Il semble lui-même avoir été singulièrement propre à la profession qu’il voulait exercer. Sa taille n’était pas des plus grandes, mais sa force était peu commune. La largeur de ses épaules, et la longueur de ses bras, tellement disproportionnée, qu’il pouvait, dit-on, dénouer sans se baisser les jarretières de sa culotte de montagnard, qui se placent à deux pouces au-dessous du genou, étaient chez lui deux particularités remarquables. Son visage ouvert, mâle, sombre dans les moments de péril, exprimait la franchise et la gaieté dans ses instants de bonheur. Ses cheveux, d’un rouge foncé, épais, frisés, tombaient en petites boucles autour de son visage. Son habillement laissait voir, suivant l’usage, son genou et le haut de ses jambes, que l’on m’a décrites comme ressemblant à celles d’un taureau des montagnes, couvertes de poils roux, et montrant une force musculaire presque égale à celle de cet animal. À ces caractères particuliers, il faut ajouter son adresse admirable dans le maniement de l’épée des Highlandais, avec laquelle la longueur de son bras lui donnait un grand avantage, outre une connaissance parfaite de toutes les retraites du pays sauvage où il demeurait, ainsi que du caractère des différents individus, amis ou ennemis, avec lesquels il pouvait se trouver en contact.

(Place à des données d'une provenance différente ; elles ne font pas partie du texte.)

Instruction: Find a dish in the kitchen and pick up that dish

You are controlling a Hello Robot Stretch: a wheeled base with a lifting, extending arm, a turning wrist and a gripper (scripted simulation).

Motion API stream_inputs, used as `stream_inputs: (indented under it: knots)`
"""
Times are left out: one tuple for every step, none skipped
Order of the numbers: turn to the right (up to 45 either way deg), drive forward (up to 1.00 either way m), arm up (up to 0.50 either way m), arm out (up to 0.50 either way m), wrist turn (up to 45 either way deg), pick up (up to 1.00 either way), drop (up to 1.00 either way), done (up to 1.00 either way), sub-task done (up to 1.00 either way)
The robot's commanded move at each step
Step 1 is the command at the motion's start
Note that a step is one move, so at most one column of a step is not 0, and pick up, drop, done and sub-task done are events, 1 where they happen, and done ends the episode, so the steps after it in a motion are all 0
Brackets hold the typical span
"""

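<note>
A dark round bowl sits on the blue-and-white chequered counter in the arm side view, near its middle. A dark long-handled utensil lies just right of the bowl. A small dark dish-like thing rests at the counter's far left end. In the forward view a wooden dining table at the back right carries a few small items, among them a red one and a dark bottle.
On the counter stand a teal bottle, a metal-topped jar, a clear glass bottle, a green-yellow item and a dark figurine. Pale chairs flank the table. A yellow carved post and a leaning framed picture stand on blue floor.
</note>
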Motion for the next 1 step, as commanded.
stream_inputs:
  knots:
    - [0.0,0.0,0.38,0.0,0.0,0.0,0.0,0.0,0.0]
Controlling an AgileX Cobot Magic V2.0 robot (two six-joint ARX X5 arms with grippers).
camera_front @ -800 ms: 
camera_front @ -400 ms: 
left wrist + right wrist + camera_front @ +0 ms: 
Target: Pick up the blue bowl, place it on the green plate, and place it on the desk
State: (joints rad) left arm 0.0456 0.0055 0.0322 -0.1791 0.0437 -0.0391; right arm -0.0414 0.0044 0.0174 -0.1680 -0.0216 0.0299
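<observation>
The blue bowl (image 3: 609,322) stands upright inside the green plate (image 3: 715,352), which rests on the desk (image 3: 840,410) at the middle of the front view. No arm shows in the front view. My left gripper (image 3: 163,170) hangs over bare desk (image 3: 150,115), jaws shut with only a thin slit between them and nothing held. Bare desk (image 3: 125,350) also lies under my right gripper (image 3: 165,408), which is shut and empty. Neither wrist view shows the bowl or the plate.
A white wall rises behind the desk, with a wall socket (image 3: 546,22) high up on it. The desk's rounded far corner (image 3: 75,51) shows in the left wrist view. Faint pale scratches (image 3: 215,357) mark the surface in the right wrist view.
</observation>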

Quant à ses qualités morales, elles ne semblent pas moins favorables aux circonstances dans lesquelles il était placé. Quoique descendant du sanguinaire Ciar-Mohr, il n’hérita point de la férocité de ses ancêtres. Au contraire, Rob-Roy évitait tout acte de cruauté, et il n’est pas avéré qu’il ait jamais, sans nécessité, répandu le sang, ou tenté sciemment une entreprise qui pût le forcer à en répandre. Ses plans de pillage, mûris dans le secret, conduits avec adresse, exécutés avec autant de rapidité que d’audace, lui réussirent presque toujours. De même que Robin Hood d’Angleterre, il était un voleur humain et sensible, qui, tout en dépouillant les riches, secourait libéralement les pauvres. Peut-être cette conduite n’était-elle pas exempte de quelque politique ; mais la tradition universelle du pays lui assigne un motif plus généreux. Tous les gens à qui j’ai parlé de Rob-Roy, et j’en ai vu plusieurs, dans ma jeunesse, qui l’avaient connu personnellement, lui donnent le caractère d’un homme bienveillant et humain « à sa manière. »

Ses idées, en morale, étaient celles d’un chef arabe ; telles enfin qu’ils les devaient à sa grossière éducation. Si Rob-Roy eût raisonné sur le genre de vie que, par son choix ou par nécessité, il avait adopté, à coup sûr il se serait représenté comme un homme courageux, qui, dépouillé de ses droits naturels par la partialité des lois, s’efforcerait de les reprendre par sa force personnelle. Il est montré raisonnant ainsi, dans les vers de mon excellent ami Wordsworth ;


Disons qu’il était aussi prudent que brave, conséquent dans ses idées autant que hardi dans ses actions ; la loi naturelle était sa loi suprême.

Rob disait : « Qu’est-il besoin de livres ? brûlez les rayons qui les portent. Ils nous irritent contre nos semblables, et souvent contre nous-mêmes.

« Les lois, impuissantes pour nous conduire au bien, sont l’ouvrage des passions humaines ; et cependant, insensés que nous sommes ! nous nous égorgeons pour les défendre.

« Dans leur honteux aveuglement, les hommes oublient les notions du plus simple bon sens ; moi, je trouve dans mon cœur une règle à laquelle je suis fidèle.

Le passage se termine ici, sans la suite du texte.